63: 2011/02/12(土) 05:32:02.75
数週間後。

唯「りっちゃん帰ろー」

律「ごめん、先行ってて。今日日直なんだ」

唯「えー。早くしてね」

律「わかったよ」

唯はだいぶ元気を取り戻していた。決して梓のことを忘れたわけではない。

それでも唯は、強く生きていこうと決めたんだ。

私はそんな唯の支えになれた事がとても嬉しい。

軽音部にはあれから行っていない。

今はまだ、辛い場所だから。

でも、いつかまた、4人で演奏出来る日がくればいいと思う。

65: 2011/02/12(土) 05:34:12.98
日直の仕事を終えた私は、教室を出て、唯が待つ昇降口に向かう。

そして、階段をおりようとした所で

ドンと

背を押され

私は

階下に

落ちていった

66: 2011/02/12(土) 05:36:26.83
体が動かない。頭から血が流れているのが分かる。

氏ぬ。嫌だ。氏にたくない。

助けて。誰か。

唯・・・。

だけど、私の意識はどんどん遠のいていく。

階段の上のいる人物の姿が、私の目に入った。

その黒髪の美少女の言葉が耳に届く。

澪「ごめん・・・律。律が悪いんだよ・・・。私がこんなに想ってるのに・・・。

  でも安心してくれ。

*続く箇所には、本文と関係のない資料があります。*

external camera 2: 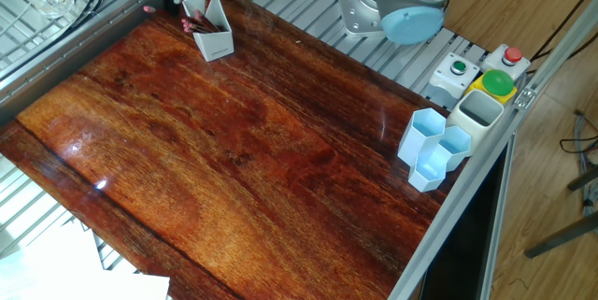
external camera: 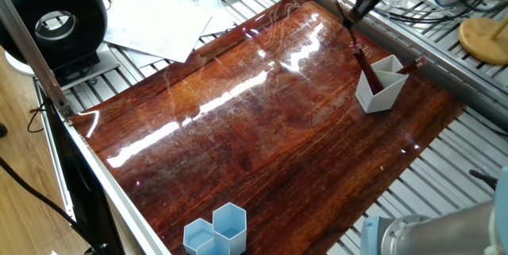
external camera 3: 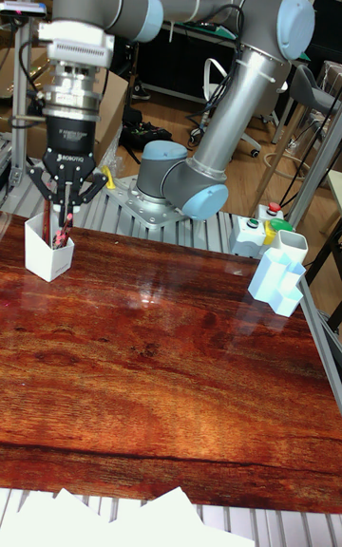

律を1人になんて絶対にしないから」

澪「私達は、ずっと一緒だよ」

そこで、私の意識は途切れた。

67: 2011/02/12(土) 05:38:31.95
私は今、昇降口でりっちゃんが来るのを待っている。

あずにゃんが氏んじゃってふさぎこんでた私を、りっちゃんは助けてくれた。

りっちゃんのおかげで、私はあずにゃんの氏から立ち直ることができた。

私の大切な人。

私がりっちゃんと付き合ってることを知ったら、浮気者だって天国のあずにゃんは怒るかな?

それとも祝福してくれる?

それは、私にはわからないけれど。

それでも私は、りっちゃんとずっと一緒に歩いて行くよ。

きっと幸せになってみせるから。

だから心配しないで、私たちの事を見守っててね、あずにゃん。

私は恋人が待ち遠しくて、つい独り言をつぶやいた。

唯「早く来ないかな~、りっちゃん」

おわり。

68: 2011/02/12(土) 05:44:52.40
これで終わりです。読んでくれた方はありがとうございます。
修正が蛇足だと思った方がいたらすいませんでした。